Slashdot Mirror


MS Office XML Format Now In TextEdit

computerdude33 writes "Apparently, Apple heard of Microsoft Office changing to XML formats. If you have OS X 10.4.2, you can save documents in TextEdit in Word XML Format. They are saved with a *.xml extension, and are riddled with references to Word. Here is an example of one of these documents."

24 of 86 comments (clear)

  1. Beating MS... at their own game. by jpsowin · · Score: 3, Funny

    Now you just have to find a Microsoft product to read the future Microsoft Word XML file!

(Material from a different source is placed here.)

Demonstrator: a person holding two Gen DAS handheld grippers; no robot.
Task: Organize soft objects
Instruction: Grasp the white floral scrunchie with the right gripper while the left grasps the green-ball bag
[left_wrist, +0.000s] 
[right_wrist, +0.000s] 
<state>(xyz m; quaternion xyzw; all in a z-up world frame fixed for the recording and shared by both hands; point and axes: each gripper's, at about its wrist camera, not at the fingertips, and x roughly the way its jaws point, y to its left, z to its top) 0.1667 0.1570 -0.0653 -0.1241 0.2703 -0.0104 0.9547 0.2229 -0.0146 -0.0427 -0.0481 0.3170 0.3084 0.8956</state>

    1. Re:Beating MS... at their own game. by sycotic · · Score: 2, Informative

      I get the same thing in Microsoft Office Word 2003 :\

      --
      -- If I were a fish, I'd be wet
  2. in case you're curious... by ubiquitin · · Score: 3, Interesting

    So a simple two word text file has the following 33 XML tags pasted here with the greater and less than signs removed...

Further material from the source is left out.